What the exercise asks:
What lines in the records below include the word "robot"? Return each one.

**** Available data ****

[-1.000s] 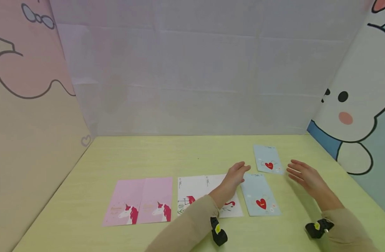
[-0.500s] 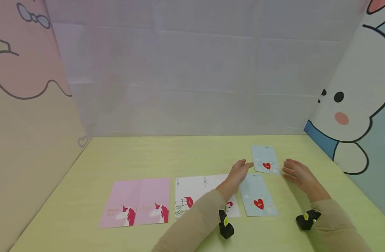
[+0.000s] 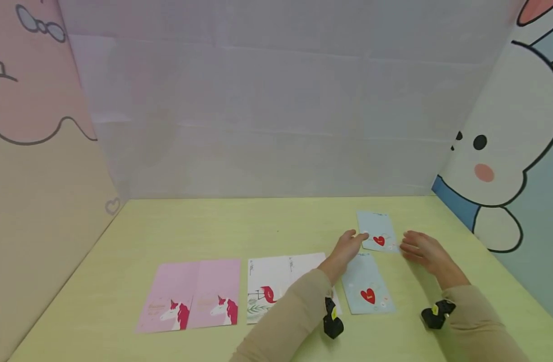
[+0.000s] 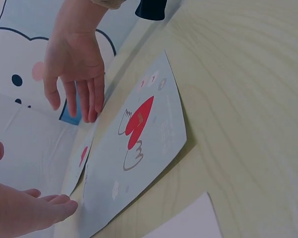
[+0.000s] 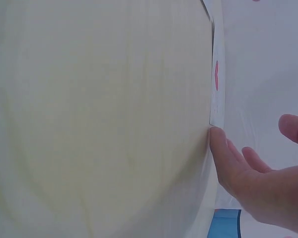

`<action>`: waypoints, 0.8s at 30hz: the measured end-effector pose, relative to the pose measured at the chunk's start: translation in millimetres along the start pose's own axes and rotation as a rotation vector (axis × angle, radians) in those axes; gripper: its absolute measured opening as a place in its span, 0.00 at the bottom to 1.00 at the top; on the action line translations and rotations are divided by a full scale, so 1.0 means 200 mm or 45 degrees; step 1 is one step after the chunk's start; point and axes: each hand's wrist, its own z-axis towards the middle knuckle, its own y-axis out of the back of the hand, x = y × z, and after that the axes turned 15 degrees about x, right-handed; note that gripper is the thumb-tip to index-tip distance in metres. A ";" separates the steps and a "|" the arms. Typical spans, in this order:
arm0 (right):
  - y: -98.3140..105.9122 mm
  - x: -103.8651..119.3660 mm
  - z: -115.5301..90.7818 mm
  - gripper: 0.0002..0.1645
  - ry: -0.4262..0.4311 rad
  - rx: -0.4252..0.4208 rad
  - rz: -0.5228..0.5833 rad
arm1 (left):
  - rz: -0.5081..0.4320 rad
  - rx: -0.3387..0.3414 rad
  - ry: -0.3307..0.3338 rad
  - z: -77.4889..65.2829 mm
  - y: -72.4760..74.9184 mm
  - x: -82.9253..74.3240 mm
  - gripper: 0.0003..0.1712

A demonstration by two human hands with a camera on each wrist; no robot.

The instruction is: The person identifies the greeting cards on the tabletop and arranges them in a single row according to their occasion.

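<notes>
A light blue card point(image 3: 373, 223) with a red heart lies flat toward the back right of the table. My left hand point(image 3: 346, 249) is at its left edge, fingers extended, the thumb overlapping the card in the head view. Across from it, my right hand point(image 3: 428, 254) has its fingertips at the card's lower right corner, fingers loosely bent. In the right wrist view, the right fingertips reach the end of the card point(image 5: 217, 89). A second blue heart card point(image 4: 139, 134) lies nearer, just below the left hand. Neither hand grips anything.
Two pink unicorn cards point(image 3: 215, 291) lie side by side on the left of the yellow table point(image 3: 204, 221). White flamingo cards point(image 3: 267, 281) lie in the middle, partly hidden by the left sleeve point(image 3: 287, 322). Upright printed panels point(image 3: 498, 201) flank the table.
Both hands have closed in on the far blue card from either side, the left thumb now overlapping its edge. The whole head view has shifted slightly, with the cards appearing further left.
</notes>
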 end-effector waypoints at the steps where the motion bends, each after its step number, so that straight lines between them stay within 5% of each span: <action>1: 0.00 0.00 0.00 0.41 -0.008 -0.004 0.001 | 0.005 0.006 -0.001 0.00 0.00 0.00 0.30; 24: -0.02 0.00 0.01 0.41 -0.044 -0.039 -0.015 | 0.118 0.069 0.128 0.05 -0.04 -0.02 0.31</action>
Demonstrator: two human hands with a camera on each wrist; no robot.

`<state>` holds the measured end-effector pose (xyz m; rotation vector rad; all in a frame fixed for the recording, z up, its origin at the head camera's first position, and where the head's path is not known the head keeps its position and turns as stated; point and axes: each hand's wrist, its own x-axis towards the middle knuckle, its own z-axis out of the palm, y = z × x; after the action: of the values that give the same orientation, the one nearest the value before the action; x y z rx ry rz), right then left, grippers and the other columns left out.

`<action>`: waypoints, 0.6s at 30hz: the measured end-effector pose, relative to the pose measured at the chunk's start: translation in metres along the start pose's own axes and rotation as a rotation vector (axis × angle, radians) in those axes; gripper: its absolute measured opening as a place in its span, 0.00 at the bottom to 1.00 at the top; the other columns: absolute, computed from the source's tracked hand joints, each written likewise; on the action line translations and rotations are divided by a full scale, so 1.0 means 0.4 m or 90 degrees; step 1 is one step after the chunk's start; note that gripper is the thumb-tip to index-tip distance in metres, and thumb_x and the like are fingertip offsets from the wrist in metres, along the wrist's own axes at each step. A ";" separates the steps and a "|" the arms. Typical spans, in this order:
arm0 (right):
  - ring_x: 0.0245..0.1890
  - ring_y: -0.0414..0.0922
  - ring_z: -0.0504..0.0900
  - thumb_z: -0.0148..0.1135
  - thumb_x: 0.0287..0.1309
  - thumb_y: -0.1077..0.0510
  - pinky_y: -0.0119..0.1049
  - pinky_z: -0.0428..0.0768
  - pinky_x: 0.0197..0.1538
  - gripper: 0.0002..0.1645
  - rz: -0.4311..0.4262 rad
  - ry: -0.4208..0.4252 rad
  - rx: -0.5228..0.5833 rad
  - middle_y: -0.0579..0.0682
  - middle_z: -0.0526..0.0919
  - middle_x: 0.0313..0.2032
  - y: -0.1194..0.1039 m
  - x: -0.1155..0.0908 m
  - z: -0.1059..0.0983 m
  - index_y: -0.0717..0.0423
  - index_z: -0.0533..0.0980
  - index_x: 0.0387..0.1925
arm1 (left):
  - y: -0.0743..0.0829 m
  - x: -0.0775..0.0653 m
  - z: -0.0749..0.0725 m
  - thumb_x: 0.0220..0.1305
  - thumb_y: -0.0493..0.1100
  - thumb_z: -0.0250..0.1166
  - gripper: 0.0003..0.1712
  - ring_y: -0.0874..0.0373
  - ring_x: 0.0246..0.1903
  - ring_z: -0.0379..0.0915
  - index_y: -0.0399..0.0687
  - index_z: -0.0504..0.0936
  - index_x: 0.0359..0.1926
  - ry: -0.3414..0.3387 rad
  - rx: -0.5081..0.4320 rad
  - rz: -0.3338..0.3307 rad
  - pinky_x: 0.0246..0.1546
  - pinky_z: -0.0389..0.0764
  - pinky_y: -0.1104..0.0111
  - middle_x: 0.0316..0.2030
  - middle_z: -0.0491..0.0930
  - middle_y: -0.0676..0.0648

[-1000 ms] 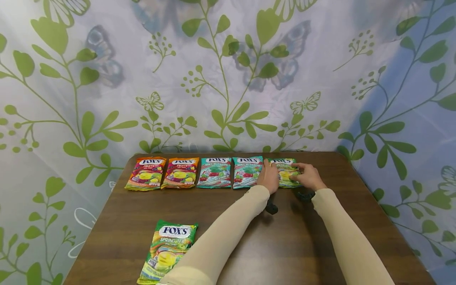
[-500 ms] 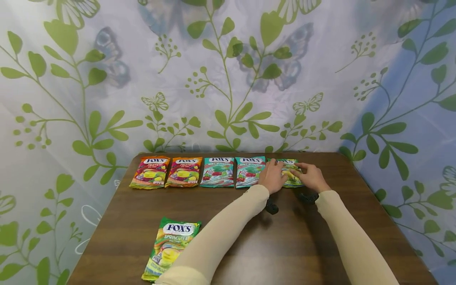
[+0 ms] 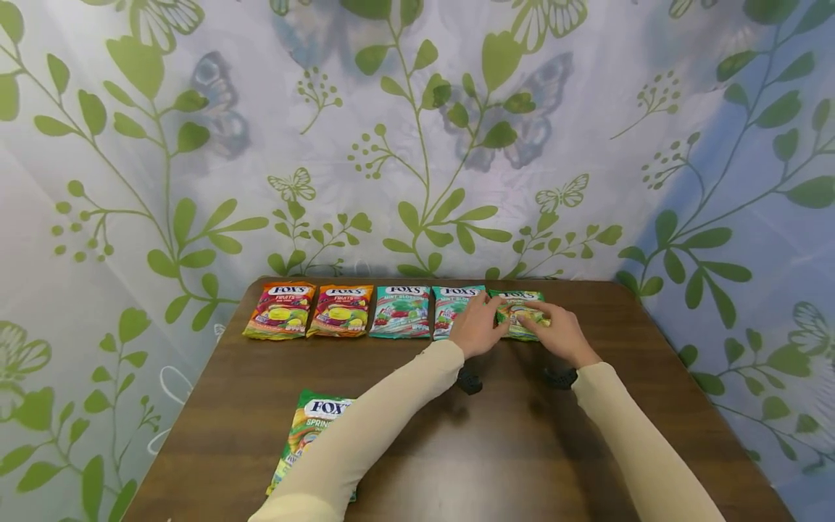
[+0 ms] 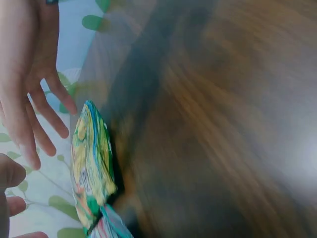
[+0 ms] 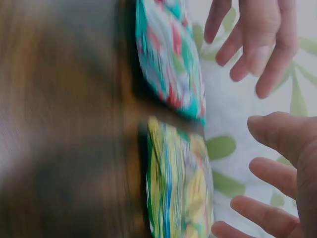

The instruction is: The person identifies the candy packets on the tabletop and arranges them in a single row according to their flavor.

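Observation:
My left hand (image 3: 478,328) hovers over the right edge of the second teal Mint Blossom candy bag (image 3: 446,308), fingers loosely spread. To its right, my right hand (image 3: 559,332) is above the right side of a green Spring Tea candy bag (image 3: 515,308), partly covering it. In the right wrist view both hands appear apart from the green-yellow bag (image 5: 181,183), with nothing between their fingers. The left wrist view shows that bag (image 4: 91,163) lying flat, the right hand (image 4: 34,84) beyond it with fingers extended.
Two orange Fruits bags (image 3: 280,312) and another teal Mint Blossom bag (image 3: 401,312) continue the row along the brown table's (image 3: 496,449) back edge. A second Spring Tea bag (image 3: 303,428) lies front left, partly behind my left sleeve. A patterned curtain (image 3: 391,145) hangs behind.
My left hand has come off the back-row Spring Tea bag and shifted left. My right hand has eased away from the bag, which lies in the row. The view has turned slightly.

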<state>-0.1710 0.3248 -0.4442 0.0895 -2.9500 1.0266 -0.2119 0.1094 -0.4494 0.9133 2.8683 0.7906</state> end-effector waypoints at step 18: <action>0.66 0.65 0.81 0.76 0.71 0.46 0.64 0.83 0.60 0.38 -0.148 -0.030 0.161 0.59 0.79 0.70 -0.234 -0.155 0.167 0.56 0.77 0.75 | -0.159 -0.317 -0.155 0.82 0.54 0.65 0.35 0.43 0.60 0.77 0.47 0.69 0.81 -0.017 -0.123 0.051 0.58 0.81 0.46 0.68 0.73 0.37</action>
<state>-0.1034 0.2129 -0.4406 0.4531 -2.7455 1.3674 -0.1520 -0.0330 -0.4414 1.0088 2.6882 1.0329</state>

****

Task response:
A demonstration by two human hands with a camera on each wrist; no robot.
Demonstrator: two human hands with a camera on each wrist; no robot.

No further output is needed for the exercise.